* INSTRUCTIONS FOR THE TASK *
In the material below, find each line that contains the word "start" and copy it.

- - -

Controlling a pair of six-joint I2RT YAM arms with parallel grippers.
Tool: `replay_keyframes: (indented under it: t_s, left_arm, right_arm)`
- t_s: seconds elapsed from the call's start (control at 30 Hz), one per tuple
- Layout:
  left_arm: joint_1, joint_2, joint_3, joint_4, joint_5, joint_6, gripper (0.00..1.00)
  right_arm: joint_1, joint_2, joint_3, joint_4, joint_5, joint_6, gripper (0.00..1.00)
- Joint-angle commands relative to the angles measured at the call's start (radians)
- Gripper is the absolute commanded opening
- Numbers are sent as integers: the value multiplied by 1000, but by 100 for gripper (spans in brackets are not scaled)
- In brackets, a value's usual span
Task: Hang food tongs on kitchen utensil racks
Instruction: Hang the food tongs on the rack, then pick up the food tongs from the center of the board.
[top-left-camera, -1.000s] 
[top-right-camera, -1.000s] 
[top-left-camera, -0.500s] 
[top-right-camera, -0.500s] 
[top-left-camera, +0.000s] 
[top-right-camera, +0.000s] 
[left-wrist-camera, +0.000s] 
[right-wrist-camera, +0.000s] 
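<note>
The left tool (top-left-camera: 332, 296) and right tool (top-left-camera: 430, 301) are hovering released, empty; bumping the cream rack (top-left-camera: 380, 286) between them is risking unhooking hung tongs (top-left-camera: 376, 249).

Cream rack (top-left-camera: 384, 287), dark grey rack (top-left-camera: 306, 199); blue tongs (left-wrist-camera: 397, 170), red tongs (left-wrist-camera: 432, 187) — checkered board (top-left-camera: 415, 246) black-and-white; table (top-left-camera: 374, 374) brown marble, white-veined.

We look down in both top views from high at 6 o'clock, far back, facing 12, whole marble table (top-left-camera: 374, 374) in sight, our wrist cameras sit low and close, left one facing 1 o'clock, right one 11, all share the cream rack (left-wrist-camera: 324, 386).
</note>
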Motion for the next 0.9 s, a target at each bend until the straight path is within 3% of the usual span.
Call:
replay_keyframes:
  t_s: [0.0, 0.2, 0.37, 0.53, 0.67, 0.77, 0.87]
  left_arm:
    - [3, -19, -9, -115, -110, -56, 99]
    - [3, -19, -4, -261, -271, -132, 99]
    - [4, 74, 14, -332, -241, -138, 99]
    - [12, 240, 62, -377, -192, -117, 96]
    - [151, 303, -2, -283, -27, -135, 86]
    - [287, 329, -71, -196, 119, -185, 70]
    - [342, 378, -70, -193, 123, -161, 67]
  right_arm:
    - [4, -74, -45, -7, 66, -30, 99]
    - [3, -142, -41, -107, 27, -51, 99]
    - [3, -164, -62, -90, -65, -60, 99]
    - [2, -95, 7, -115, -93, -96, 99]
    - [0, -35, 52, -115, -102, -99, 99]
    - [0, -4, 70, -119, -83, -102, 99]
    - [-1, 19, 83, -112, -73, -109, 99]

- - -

* RESULT FOR THIS EXERCISE *
- t_s: seconds elapsed from the call's start (control at 30 Hz), one per tuple
- Joint-angle commands relative to the angles measured at the call's start (radians)

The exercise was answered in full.